REQUIRED WORK: From the entries below, retype only the lines from the one with "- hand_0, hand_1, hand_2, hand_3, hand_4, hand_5" through the one with "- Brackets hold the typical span", exactly as written.

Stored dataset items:
**********

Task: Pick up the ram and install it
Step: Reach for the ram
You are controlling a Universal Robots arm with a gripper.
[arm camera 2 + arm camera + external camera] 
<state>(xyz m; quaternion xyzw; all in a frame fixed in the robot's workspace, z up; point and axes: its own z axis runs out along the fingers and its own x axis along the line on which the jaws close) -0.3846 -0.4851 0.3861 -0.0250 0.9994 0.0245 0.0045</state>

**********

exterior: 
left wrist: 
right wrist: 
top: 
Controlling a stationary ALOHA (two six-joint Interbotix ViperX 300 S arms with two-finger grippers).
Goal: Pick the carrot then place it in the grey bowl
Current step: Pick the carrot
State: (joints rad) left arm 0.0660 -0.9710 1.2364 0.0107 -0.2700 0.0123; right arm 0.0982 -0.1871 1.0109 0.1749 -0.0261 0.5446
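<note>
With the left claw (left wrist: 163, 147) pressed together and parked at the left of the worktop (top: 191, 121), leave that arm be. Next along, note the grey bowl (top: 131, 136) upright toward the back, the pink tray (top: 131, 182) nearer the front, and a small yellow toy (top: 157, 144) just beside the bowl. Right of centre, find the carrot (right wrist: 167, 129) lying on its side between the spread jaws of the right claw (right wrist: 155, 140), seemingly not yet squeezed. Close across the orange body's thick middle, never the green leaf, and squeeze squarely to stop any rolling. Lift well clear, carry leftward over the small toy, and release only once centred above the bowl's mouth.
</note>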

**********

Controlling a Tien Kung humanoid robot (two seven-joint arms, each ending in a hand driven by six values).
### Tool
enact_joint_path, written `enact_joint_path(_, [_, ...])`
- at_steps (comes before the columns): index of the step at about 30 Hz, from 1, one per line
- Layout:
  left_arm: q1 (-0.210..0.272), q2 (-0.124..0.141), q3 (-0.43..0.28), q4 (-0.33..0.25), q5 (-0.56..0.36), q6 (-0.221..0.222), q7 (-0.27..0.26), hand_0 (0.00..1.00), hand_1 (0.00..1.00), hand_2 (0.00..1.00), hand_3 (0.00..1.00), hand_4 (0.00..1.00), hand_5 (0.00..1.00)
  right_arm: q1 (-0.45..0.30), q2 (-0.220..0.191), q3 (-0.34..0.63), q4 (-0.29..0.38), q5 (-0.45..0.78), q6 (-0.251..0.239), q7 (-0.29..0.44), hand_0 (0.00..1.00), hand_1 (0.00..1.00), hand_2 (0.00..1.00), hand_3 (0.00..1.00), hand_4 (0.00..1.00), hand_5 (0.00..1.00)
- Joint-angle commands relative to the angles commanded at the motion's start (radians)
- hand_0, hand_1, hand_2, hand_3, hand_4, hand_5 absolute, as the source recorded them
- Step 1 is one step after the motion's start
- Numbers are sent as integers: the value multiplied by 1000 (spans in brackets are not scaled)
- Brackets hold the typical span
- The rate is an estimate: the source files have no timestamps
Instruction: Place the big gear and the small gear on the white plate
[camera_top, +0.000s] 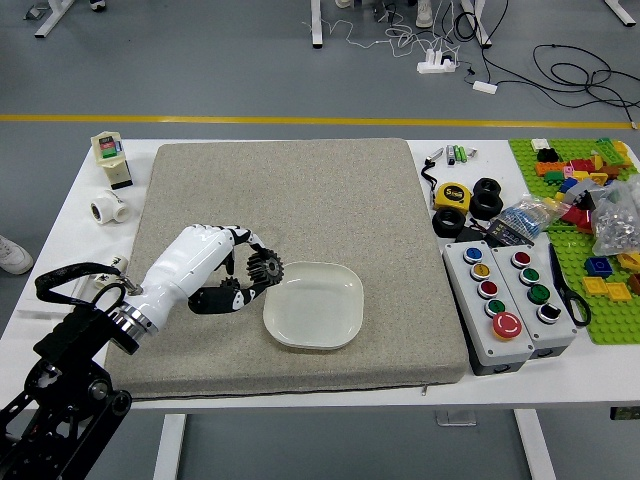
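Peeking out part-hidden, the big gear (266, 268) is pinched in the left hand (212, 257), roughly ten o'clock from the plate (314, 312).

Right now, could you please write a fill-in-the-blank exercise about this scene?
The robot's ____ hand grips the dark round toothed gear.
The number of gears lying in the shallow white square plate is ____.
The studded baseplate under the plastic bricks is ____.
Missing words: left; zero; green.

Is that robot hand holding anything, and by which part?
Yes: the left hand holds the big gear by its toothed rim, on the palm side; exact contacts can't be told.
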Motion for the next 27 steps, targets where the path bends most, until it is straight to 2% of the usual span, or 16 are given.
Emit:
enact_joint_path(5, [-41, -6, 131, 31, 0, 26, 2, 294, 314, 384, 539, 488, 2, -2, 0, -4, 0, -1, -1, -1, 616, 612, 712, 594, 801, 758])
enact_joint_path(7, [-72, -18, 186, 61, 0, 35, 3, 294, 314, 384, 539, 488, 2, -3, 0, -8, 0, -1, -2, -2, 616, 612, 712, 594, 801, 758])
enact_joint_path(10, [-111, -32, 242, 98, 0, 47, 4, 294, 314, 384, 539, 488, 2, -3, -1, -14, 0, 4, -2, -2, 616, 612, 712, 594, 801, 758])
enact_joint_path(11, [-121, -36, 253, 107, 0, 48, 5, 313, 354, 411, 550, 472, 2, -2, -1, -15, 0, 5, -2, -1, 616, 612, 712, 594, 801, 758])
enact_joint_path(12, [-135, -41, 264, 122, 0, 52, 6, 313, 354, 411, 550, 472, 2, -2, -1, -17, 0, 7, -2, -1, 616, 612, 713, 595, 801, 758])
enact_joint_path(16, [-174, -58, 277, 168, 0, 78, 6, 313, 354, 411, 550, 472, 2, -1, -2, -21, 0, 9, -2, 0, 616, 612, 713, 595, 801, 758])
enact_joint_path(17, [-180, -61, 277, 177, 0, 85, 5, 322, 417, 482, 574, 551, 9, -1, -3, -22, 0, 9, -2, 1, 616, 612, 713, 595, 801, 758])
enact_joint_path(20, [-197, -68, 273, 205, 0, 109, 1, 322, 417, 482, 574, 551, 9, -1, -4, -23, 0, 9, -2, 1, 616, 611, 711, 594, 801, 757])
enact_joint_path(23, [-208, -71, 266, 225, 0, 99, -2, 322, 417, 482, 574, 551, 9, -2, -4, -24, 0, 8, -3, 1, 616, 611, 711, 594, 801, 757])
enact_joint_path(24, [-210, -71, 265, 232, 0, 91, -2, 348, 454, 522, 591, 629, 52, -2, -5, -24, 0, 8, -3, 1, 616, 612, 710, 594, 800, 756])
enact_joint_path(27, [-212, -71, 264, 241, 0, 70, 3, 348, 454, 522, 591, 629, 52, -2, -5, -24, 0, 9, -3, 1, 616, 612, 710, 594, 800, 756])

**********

ANSWER:
- hand_0, hand_1, hand_2, hand_3, hand_4, hand_5 absolute, as the source recorded them
- Step 1 is one step after the motion's start
- Numbers are sent as integers: the value multiplied by 1000 (spans in brackets are not scaled)
- Brackets hold the typical span

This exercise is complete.